Figure 2: Cross-Section of a Liberty Cargo Ship.

Figure 2: Cross-Section of a Liberty Cargo Ship  (Source).

WW2 logisticians needed to balance performance and quality with time to build and deliver. The Liberty Ship was a prime example of this balancing act. It was a key contributor to the timely delivery of war materials to all fronts during WW2. Figure 2 shows the basic layout of a Liberty Ship configured for carrying cargo, which was its most common configuration. These ships could carry just over 10,000 tonnes of cargo. This meant that a Liberty Ship could carry 2,840 jeeps, 440 light tanks or 260 medium tanks, or 230 million rounds of rifle ammunition (Source).

The design of the Liberty Ship was very simple, which allowed it to be built by many shipyards. Its simple design also made it easily configurable for other applications. There were three basic types: Cargo, Tanker, and Collier. However, some of these ended up configured as hospital ships, floating maintenance platforms, boxed aircraft transports (i.e., carried aircraft that were in boxes), and troopships.



I found all the data that I needed in the tables within this pdf document. I extracted the tables using the free tool called tabula. I then used the regular expression processing ability of Notepad++ to tidy up the data for processing. The actual analysis was performed using Excel, Power Query, and pivot tables. My workbook and the associated text files are in this zip files.

Summary Statistics

Table 1 shows the number of Liberty Ships built per year. As you can see, production peaked in 1943. This makes sense when you see that the US was preparing to supply its big push during 1944. Table 2 shows the number of Liberty Ships built per shipyard. There were 16 shipyards that laid keels for 2711 Liberty Ship – one ship, Louis C. Tiffany, was destroyed by fire before it was completed. Table 3 shows how the median number of days to produce a Liberty Ship varied by year. The median number of days required to product a Liberty Ship reached its minimum during the year when production peaked.

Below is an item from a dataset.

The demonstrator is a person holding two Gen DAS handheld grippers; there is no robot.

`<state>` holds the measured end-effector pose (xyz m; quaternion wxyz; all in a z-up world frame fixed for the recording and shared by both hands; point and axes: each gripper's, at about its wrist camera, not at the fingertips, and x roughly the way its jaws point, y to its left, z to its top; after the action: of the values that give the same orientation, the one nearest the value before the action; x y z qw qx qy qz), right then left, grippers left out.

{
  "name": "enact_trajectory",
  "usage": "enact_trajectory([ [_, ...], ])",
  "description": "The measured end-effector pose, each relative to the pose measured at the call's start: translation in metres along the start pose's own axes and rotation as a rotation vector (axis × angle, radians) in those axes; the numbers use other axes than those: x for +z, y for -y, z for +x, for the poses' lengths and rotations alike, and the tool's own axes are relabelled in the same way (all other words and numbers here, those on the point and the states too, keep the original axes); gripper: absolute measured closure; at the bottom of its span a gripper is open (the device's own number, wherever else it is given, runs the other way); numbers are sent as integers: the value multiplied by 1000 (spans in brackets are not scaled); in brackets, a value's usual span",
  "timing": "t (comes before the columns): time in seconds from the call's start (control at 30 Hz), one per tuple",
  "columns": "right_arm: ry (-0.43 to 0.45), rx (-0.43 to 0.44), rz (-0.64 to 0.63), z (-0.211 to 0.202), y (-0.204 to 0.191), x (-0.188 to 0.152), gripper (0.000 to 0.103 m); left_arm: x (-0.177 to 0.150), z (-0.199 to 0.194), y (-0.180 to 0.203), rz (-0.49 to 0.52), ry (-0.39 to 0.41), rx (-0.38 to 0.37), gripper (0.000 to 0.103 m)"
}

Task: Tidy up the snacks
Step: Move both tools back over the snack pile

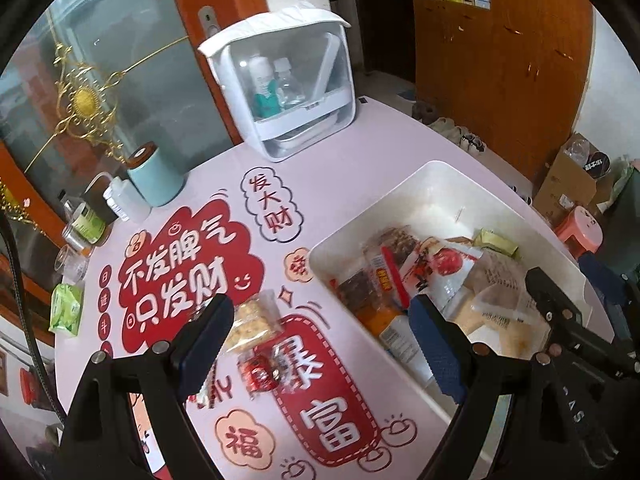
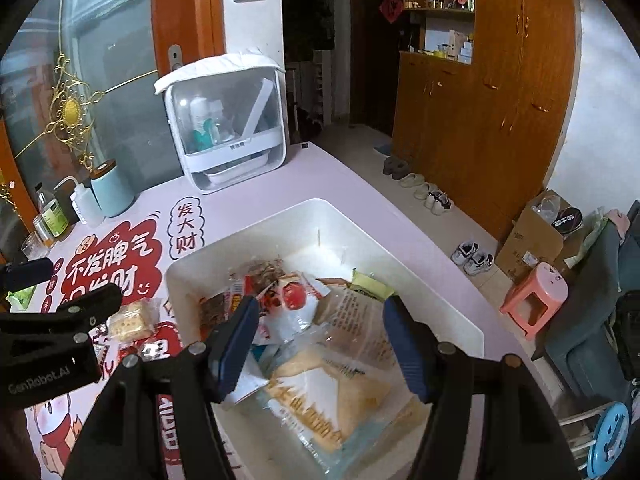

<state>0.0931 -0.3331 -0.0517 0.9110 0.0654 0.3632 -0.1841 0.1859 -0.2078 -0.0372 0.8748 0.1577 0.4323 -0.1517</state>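
Note:
A white bin (image 1: 400, 200) stands on the pink printed table and holds several snack packets, among them a white packet with a red picture (image 2: 292, 296) and a small green packet (image 2: 370, 282). My right gripper (image 2: 322, 346) hangs open over the bin, above a large clear bag of bread (image 2: 332, 396) that lies inside; its pads touch nothing. My left gripper (image 1: 320, 344) is open wide over the table left of the bin. Below it lie a cracker packet (image 1: 252, 324) and a red wrapped sweet (image 1: 260, 372). A green packet (image 1: 66, 308) sits at the table's left edge.
At the back stands a white clear-fronted box (image 1: 280, 84) with bottles inside. A teal canister (image 1: 154, 178), a squeeze bottle (image 1: 124, 200), jars and a glass line the left rear. On the floor to the right are a pink stool (image 2: 536, 300), a cardboard box (image 2: 532, 236) and shoes.

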Motion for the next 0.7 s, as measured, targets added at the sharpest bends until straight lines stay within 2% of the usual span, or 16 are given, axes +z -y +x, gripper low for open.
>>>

Table 1: Liberty Ships Built Per Year. Table 2: Liberty Ships By Shipyard.
Completed (Year)Number Completed
Grand Total2711
Fire During Construction1
ShipyardShips Laid
Total Number of Ships Laid (i.e. Started)2711
Permanente Metals Co Yard489
Bethlehem-Fairfield Shipyards385
California Shipbuilding Corp336
Oregon Shipbuilding Corp322
New England Shipbuilding Corp244
Todd Houston Shipbuilding Corp208
Delta Shipbuilding Co188
North Carolina Shipbuilding Co126
J A Jones Construction Co (Panama City)102
Southeastern Shipbuilding Corp88
J A Jones Construction Co (Brunswick)85
St Johns River Shipbuilding Co82
Alabama Dry Dock Co20
Marinship Corp15
Walsh-Kaiser Co11
Kaiser Co10
Table 3: Median Days to Completion from Laying.
Laid_Down (Year) Median Days to Completion


There was nothing pretty about a Liberty Ship – FDR called it "a dreadful-looking object." It provided sealift when needed to support the major campaigns of 1944 and 1945. It certainly had issues. It was vulnerable to U-boat attack because it was underpowered and slow. Also, a major problem was discovered after three ships split in two while operating in cold water (Figure 3). 30% of the Liberty Ship fleet eventually experienced the cracking problem (Source). A pioneering female metallurgist, Constance Tipper, discovered that the steel used in the Liberty Ships became brittle below a critical temperature. A series of remedies were provided the resolved the issue for later production runs. One contributing factor to the cracking problem was the extensive use of welding in the fabrication of the Liberty Ships. ww2 shipyards had relatively little experience with welding because previous ship designs had been built using rivets – a form of fastening that is much less susceptible to cracking issues, but not applicable to modern mass-production methods. Welding and design practices were eventually developed that made welding a mainstay of the shipbuilding industry.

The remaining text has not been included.